SOUTH PARIS – The putting green is new. The rest of Paris Hill Country Club isn’t.
And that’s a good thing.
Built atop a ridge on Paris Hill Road, the course itself is more than 100 years old. It was carved out of farmland, and wedges between a bevy of land-marking rock walls, indicative of the time during which it was constructed.
The course won’t wow anyone with its length. It’s a nine-hole track, just XXX yards from the ‘tips,’ and plays to a par of 33 strokes.
But good luck shooting par if you’ve never seen the place.
Tight is a good word to use here, and you can use it on almost every hole. Danger lurks to the right of every hole along the property’s boundary (there are four).
And the greens?
“They’re almost all postage-stamp greens,” Director of Golf Mike Cloutier said. “It’s tough to hit these greens.”

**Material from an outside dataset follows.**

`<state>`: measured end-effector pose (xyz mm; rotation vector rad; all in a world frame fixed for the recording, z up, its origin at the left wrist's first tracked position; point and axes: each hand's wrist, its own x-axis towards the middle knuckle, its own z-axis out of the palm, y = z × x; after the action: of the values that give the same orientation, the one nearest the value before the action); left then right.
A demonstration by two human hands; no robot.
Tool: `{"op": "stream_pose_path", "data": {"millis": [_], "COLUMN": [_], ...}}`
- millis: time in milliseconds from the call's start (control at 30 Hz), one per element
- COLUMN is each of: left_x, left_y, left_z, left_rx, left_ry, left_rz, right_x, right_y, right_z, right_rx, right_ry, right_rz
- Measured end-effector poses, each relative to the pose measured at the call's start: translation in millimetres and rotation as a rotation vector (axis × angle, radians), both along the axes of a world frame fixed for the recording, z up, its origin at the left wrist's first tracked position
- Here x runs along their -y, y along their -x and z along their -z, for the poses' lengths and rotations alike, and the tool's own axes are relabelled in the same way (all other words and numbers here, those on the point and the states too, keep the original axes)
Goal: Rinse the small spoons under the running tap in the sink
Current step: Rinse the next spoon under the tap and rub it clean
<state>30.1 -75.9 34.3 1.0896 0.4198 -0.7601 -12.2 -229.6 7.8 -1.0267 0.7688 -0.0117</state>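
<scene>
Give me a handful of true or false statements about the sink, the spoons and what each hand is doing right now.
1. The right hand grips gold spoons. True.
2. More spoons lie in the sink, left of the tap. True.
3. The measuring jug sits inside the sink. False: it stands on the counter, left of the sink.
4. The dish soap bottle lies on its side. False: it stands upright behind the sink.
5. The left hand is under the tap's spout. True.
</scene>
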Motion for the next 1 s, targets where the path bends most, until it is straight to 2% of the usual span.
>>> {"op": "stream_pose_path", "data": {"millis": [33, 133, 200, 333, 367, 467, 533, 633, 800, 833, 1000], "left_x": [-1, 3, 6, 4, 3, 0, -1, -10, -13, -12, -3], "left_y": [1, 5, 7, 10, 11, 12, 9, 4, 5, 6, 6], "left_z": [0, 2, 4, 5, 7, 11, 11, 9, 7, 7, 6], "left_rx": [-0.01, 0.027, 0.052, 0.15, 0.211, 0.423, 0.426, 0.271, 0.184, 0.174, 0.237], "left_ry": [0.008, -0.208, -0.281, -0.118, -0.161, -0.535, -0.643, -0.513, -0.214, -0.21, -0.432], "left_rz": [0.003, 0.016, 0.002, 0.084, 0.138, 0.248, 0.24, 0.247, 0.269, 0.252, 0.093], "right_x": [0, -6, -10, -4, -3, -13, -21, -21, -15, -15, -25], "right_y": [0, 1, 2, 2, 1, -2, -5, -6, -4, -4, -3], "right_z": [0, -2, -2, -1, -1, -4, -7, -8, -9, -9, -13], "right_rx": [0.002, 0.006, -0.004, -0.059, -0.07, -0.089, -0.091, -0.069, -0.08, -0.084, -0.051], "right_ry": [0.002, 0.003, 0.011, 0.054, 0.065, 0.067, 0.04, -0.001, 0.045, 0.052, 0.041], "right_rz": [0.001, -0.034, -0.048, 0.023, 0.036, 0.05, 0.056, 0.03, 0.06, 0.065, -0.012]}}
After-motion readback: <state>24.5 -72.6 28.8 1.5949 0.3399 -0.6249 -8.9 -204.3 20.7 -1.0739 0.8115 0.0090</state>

One of the smallest is the green at No. 6, a 125-yard par-3. The green is just 17 paces deep (about 51 feet), and 14 paces wide (42 feet).

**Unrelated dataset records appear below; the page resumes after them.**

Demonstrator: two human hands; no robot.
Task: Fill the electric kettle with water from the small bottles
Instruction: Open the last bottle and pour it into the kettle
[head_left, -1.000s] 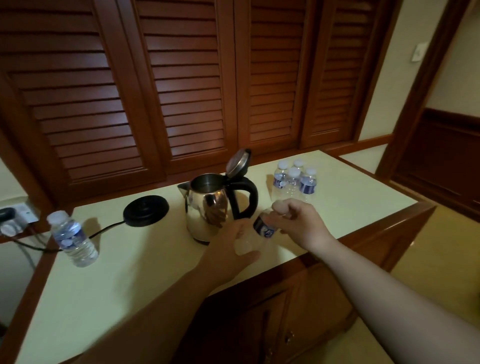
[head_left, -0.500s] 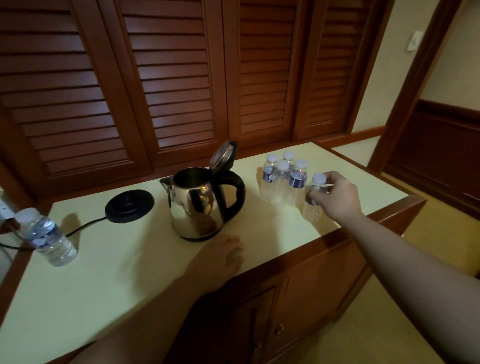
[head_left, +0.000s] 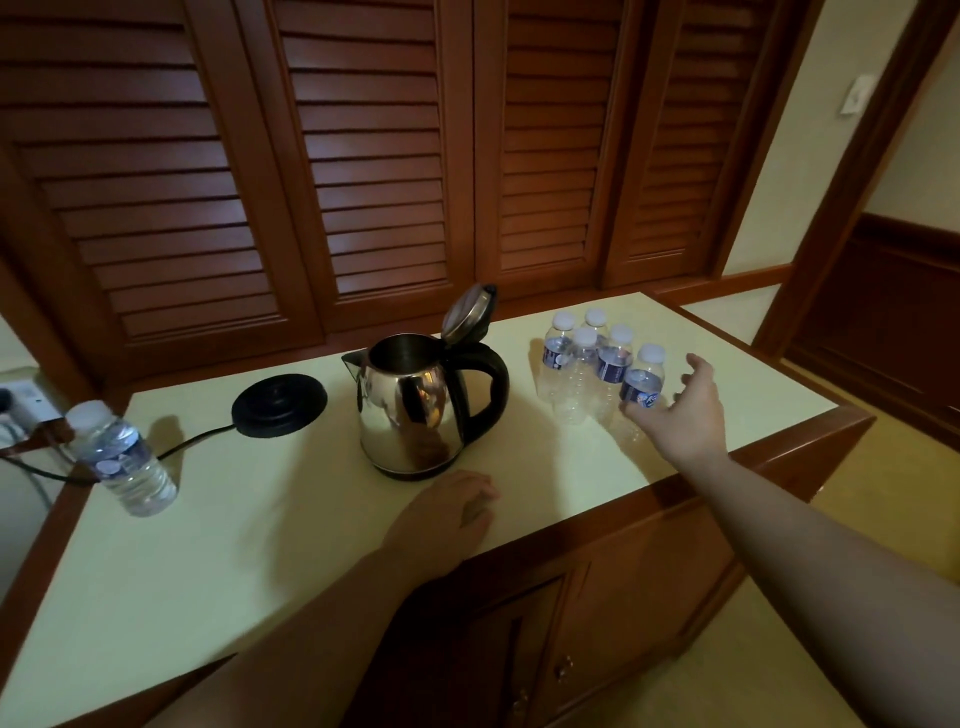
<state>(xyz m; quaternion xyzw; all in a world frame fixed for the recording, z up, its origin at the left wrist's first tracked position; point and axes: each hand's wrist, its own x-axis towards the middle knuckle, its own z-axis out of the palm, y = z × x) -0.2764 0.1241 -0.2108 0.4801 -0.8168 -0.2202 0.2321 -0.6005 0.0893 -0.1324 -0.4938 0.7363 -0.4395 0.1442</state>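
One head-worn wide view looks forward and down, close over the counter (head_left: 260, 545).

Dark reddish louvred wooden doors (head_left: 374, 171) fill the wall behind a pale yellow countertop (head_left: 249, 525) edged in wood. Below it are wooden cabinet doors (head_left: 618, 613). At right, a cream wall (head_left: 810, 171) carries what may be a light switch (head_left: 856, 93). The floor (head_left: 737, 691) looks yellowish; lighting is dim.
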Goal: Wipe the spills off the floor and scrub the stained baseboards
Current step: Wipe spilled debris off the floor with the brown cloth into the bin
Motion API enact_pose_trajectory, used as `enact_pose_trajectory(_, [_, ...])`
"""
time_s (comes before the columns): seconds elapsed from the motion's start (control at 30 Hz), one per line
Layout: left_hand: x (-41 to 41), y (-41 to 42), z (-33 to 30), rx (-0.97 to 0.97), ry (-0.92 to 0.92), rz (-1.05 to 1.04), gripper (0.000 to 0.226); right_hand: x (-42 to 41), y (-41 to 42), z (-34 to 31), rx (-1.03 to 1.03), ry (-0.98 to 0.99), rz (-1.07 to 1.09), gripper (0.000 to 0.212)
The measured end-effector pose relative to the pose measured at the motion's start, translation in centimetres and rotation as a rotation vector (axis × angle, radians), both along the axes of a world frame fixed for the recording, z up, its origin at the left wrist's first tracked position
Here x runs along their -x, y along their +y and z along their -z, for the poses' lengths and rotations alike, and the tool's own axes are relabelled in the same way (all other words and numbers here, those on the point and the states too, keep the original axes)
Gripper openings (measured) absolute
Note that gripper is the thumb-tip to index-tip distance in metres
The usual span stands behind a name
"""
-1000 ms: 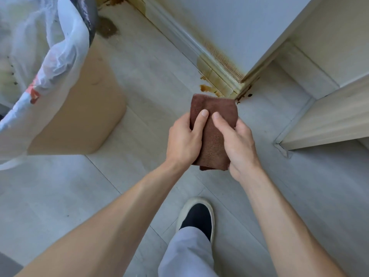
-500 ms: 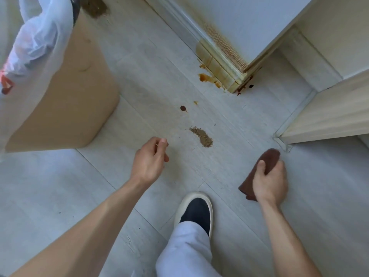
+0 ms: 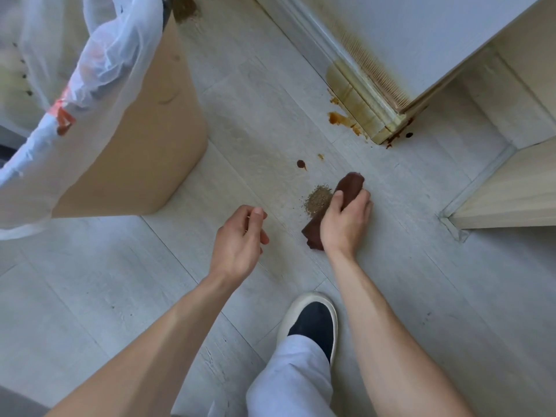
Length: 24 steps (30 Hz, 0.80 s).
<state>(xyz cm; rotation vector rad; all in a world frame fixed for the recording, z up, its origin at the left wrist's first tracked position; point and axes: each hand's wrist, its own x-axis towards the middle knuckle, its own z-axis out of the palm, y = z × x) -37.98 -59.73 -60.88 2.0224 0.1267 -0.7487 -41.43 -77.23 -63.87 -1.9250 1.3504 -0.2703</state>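
My right hand grips a folded brown cloth and holds it down on the pale floor, its left edge against a small pile of grainy brown powder. My left hand hovers to the left with loosely curled fingers, holding nothing. A dark red drop and a small orange speck lie beyond the powder. An orange-brown spill sits at the foot of the stained baseboard at the wall corner, with dark spots just past the corner.
A tan bin lined with a white plastic bag stands at the left. Another brown stain marks the floor behind it. A light wooden cabinet juts in at the right. My shoe is planted below the hands.
Both hands held the cloth up a second ago. The left hand let go; the right hand carried the cloth down, then slid it left and forward up to the powder pile.
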Motion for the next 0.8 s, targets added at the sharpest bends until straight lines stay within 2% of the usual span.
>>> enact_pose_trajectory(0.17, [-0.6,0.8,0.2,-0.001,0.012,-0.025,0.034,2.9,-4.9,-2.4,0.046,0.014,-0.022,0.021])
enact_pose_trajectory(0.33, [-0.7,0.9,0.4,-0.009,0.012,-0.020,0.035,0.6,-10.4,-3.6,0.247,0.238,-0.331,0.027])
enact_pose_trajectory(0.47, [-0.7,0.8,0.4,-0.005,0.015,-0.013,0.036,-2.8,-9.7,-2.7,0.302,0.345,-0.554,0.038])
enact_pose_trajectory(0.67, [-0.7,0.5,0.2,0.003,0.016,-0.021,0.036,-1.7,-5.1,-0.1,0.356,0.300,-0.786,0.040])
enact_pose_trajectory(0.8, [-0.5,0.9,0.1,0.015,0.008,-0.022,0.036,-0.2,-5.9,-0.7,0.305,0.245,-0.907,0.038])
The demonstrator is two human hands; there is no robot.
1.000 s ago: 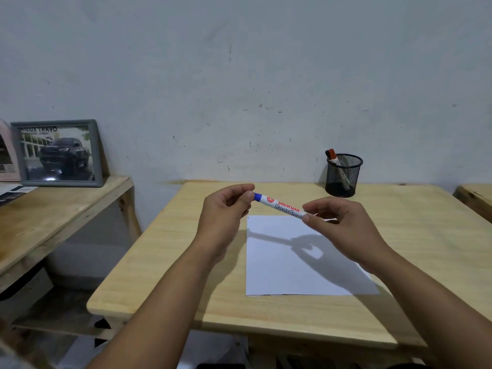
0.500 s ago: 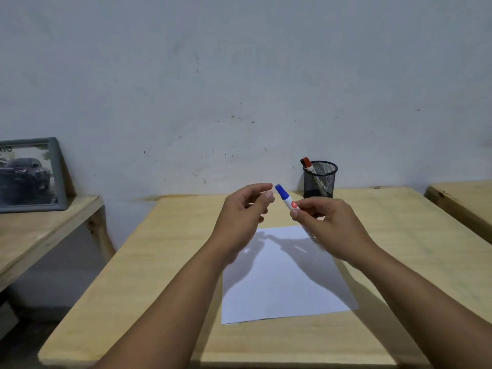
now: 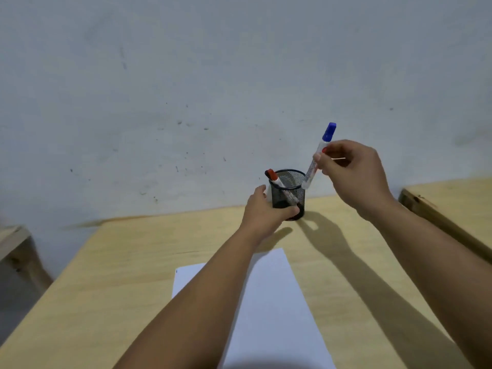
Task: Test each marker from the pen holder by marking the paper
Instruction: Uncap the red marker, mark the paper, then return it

The vistas from the top of the course (it’s built on a mild slope) offer some of the best views in town, and the deep green color in the fairways rarely goes away.
“It’s not typical sod that you’ll find at most golf courses,” Cloutier said. “It’s a clay-based soil, and it doesn’t dry out as fast.”
He said even now, after this relatively dry summer, you could likely dig just nine inches deep and still find damp ground. There’s no irrigation here, he said, but it doesn’t matter.
And perhaps the best attribute Paris Hill offers its patrons?
Its price.
“Not everybody who plays golf can afford to go out and pay a lot of money for it,” Cloutier said. “You can play here for 12 dollars, and after 4 p.m., it’s just ten.”
Truly, Paris Hill is a throwback, in every good way possible.